CHAPTER SUMMARY AND CENTRAL ILLUSTRATION
This chapter describes plaque characteristics contributing to coronary thrombosis, provides mechanistic insights into lesion progression, and summarizes diagnostic imaging. At least half of both physiologically and anatomically significant lesions do not fair worse with modern medical therapy than with revascularization, and it is likely that the plaques of event-free patients are stable or have low wall shear stress. Recognition of high-risk plaques is prudent, and it is thus important for clinicians to understand the pathology of atherosclerotic disease of coronary arteries (see Fuster and Hurst’s Central Illustration).

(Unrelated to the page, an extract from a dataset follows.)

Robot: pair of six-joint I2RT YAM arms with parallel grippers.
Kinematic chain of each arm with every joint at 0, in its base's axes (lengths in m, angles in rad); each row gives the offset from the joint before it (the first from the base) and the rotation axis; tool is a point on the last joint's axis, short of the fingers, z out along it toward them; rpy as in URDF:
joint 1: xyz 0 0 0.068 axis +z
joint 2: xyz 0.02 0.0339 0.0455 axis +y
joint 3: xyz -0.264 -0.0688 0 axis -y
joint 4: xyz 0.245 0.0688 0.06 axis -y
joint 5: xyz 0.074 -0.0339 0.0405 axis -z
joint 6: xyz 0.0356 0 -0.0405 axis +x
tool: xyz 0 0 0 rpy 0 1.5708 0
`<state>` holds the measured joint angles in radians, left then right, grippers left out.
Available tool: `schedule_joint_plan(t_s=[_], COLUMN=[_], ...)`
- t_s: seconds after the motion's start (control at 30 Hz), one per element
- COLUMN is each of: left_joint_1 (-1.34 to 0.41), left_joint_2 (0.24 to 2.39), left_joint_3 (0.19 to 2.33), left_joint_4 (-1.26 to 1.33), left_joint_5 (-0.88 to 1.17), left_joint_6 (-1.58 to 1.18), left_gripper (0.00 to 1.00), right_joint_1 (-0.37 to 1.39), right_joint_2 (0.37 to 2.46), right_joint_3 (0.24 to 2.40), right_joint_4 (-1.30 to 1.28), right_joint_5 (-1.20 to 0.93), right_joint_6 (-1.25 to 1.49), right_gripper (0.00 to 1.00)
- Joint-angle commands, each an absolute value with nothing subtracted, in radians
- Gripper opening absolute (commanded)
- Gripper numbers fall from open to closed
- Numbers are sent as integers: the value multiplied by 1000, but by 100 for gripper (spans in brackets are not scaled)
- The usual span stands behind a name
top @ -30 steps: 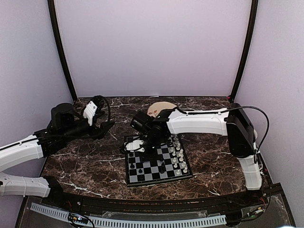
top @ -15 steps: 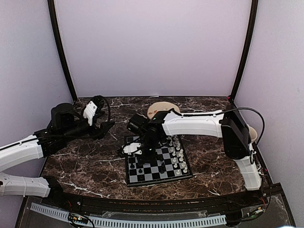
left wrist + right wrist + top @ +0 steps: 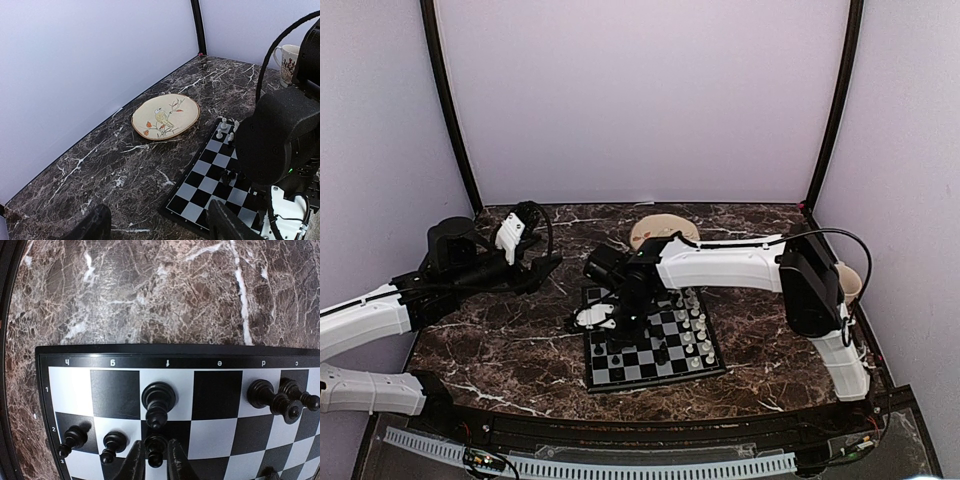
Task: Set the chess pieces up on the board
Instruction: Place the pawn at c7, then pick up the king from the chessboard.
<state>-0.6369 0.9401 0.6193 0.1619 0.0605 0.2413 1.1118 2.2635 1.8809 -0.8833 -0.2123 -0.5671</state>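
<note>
The board [image 3: 650,382] lies in the middle of the marble table. White chess pieces [image 3: 695,325] stand along its right side and black ones [image 3: 620,350] on its left. My right gripper [image 3: 156,452] hangs low over the board [image 3: 165,361], its fingers slightly apart on either side of an upright black pawn [image 3: 155,445]. A taller black piece [image 3: 159,397] stands just beyond it. Two more black pawns [image 3: 113,441] stand to the left. My left gripper [image 3: 160,230] hovers open and empty over bare marble, left of the board [image 3: 200,185].
A round beige plate with a bird painting [image 3: 165,116] lies behind the board. A white mug [image 3: 289,62] stands at the far right by the wall. The right arm [image 3: 720,262] stretches across the board's back edge. Walls close in on three sides.
My right arm has slid left and a little toward the near side over the board's left columns. Its fingers have parted slightly around the black pawn. The left arm has not moved.
</note>
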Motion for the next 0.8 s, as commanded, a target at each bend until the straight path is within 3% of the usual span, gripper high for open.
schedule_joint_plan(t_s=[0.0,0.4,0.77], left_joint_1=[-630,-630,-630], left_joint_2=[923,935,940], left_joint_3=[644,644,640], left_joint_4=[158,159,160], left_joint_5=[73,73,90], left_joint_6=[232,232,250], left_gripper=[68,68,68], right_joint_1=[1125,1122,1018], right_joint_2=[2276,2159,2031], right_joint_3=[1901,1914,1716], right_joint_4=[-885,-899,-820], right_joint_5=[-208,-184,-146], right_joint_6=[-553,-515,-496], right_gripper=[20,29,29])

Plaque rupture is thought to be responsible for at least two-thirds of cases of coronary thrombosis and subsequent acute coronary events, including sudden death; plaque erosion accounts for most of the remaining cases of thrombosis, and calcified nodules contribute to less than 5% of adverse outcomes. The importance of progressively increasing necrotic core burden covered by thin and inflamed fibrous caps is highlighted. The rapid enlargement of plaques is attributed to repeated subclinical plaque rupture–thrombosis–healing cycles. On the other hand, fibroatheromatous, fibrous or fibrocalcific plaques in the absence of overlying thrombosis, and the presence of significant luminal obstruction form the basis of stable chest pain syndromes. Native coronary atherosclerosis develops over decades to result in clinical events and differs from clinical events associated with accelerated vein graft atherosclerosis or in-stent neoatherosclerosis.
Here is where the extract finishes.